Verfolgen
Neben historischer Aufklärung und der Erinnerung an die Opfer ist die Strafverfolgung der Verbrechen der Deutschen und weiterer Tatbeteiligter eine der Hauptmotivationen für die frühe Beschäftigung mit dem Holocaust.
Die erste Generation der Forscher will in Ansätzen Gerechtigkeit herstellen und die Verantwortlichen zur Rechenschaft ziehen: Sie sollen überführt und vor Gericht gestellt werden. Überlebende sammeln deshalb Aussagen von Zeuginnen und Zeugen, aber auch Dokumente der an Morden und Deportationen beteiligten Behörden. Zum Teil dokumentieren sie das historische Geschehen direkt an den Tatorten, den Vernichtungslagern und anderen Mordstätten. Auf diese Weise tragen sie dazu bei, gerichtliche Prozesse vorzubereiten.

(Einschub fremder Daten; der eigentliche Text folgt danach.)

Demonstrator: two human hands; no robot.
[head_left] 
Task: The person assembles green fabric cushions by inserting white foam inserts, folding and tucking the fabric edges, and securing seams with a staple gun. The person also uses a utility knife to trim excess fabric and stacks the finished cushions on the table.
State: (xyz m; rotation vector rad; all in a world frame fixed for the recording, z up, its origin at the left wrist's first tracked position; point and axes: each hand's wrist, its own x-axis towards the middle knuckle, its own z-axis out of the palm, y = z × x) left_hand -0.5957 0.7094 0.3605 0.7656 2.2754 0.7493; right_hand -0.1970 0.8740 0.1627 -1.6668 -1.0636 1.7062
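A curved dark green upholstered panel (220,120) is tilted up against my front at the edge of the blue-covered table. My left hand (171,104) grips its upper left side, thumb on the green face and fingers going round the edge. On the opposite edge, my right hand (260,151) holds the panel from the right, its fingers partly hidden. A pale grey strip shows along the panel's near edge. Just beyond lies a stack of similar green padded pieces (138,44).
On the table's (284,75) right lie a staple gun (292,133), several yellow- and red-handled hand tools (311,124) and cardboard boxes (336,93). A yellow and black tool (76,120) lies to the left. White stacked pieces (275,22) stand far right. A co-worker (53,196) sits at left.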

Zugleich fördert die Erforschung des Holocaust einen Grundsatz, auf den sich alle Überlebenden einigen können: Eine derartige Katastrophe darf sich nicht wiederholen. Deshalb muss das Völkerrecht weiterentwickelt werden, um die Menschen künftig vor Staaten zu schützen, die die eigene oder eine fremde Bevölkerung verfolgen.
Um die enormen Verbrechen der Deutschen überhaupt erfassen zu können, bedarf es neuer juristischer Grundlagen: Begriffe wie Völkermord, Genozid oder Verbrechen gegen die Menschlichkeit existierten bei Kriegsende noch nicht oder erforderten eine präzisere Interpretation. Zudem sollen neue Institutionen entstehen, die Völkermorde verhindern oder zumindest strafrechtlich verfolgen können. Auch diese Aufgaben sind den Überlebenden ein großes Anliegen.
Die frühe Forschung zum Holocaust trägt zu Veränderungen im Völkerrecht und zur Gründung internationaler Gerichtshöfe bei.
Internationaler Militärgerichtshof Nürnberg
Die vier Siegermächte des Zweiten Weltkriegs gründen gemeinsam den Internationalen Militärgerichtshof (IMG, IMT). Das Tribunal tagt in Nürnberg vom 20. November 1945 bis zum 1. Oktober 1946. Der Holocaust steht dabei nicht im Zentrum, sondern wird als eines von vielen Verbrechen verhandelt. Dennoch prägen der IMG und die Folgeprozesse vor dem US-Militärgerichtshof die Begriffe des Genozids und der Verbrechen gegen die Menschlichkeit.
Genozidkonvention 1948
Als Reaktion auf die Verbrechen der Nationalsozialisten verabschieden die Vereinten Nationen (UN) 1948 zusammen mit der Allgemeinen Erklärung der Menschenrechte die Genozidkonvention. Genozid ist damit völkerrechtlich geächtet. Eine Handlung, die in der „Absicht begangen wird, eine nationale, ethnische, rassische oder religiöse Gruppe als solche ganz oder teilweise zu zerstören“, ist fortan weltweit straf- und verfolgbar: „Personen, die Völkermord […] begehen, sind zu bestrafen, gleichviel ob sie regierende Personen, öffentliche Beamte oder private Einzelpersonen sind.“ Damit greift das Völkerrecht in nationales Recht ein – damals ein Novum.
Internationaler Gerichtshof und Internationaler Strafgerichtshof
Seit 1945 existiert in Den Haag der Internationale Gerichtshof, der für die Durchführung von Prozessen gegen Staaten zuständig ist, die gegen Völkerrecht verstoßen. Er ging aus dem Ständigen Internationalen Gerichtshof hervor, der vom Völkerbund gegründet worden war. Anklagen gegen Einzelpersonen sind erst seit 2002 vor dem Internationalen Strafgerichtshof (IStGH) möglich. Beide Gerichtshöfe verfolgen Verbrechen gegen die Menschlichkeit und Genozide. Zwar erkennen noch nicht alle UN-Mitgliedstaaten den IStGH an – z. B. haben die USA und Russland das Statut nicht ratifiziert –, dennoch sind beide Gerichtshöfe Meilensteine im Schutz von Minderheiten und auch als Reaktion auf den Holocaust zu verstehen.
Europäische Konvention zum Schutz der Menschenrechte und Grundfreiheiten
1950 verabschiedete der Europarat die Europäische Konvention zum Schutz der Menschenrechte und Grundfreiheiten. Inzwischen in 47 Mitgliedsstaaten des Europarates gültig, ist sie ein entscheidender Schritt für die Anerkennung überstaatlicher, individueller Rechte von Menschen. Grundrechte sind von allen Personen vor dem Europäischen Gerichtshof für Menschenrechte einklagbar.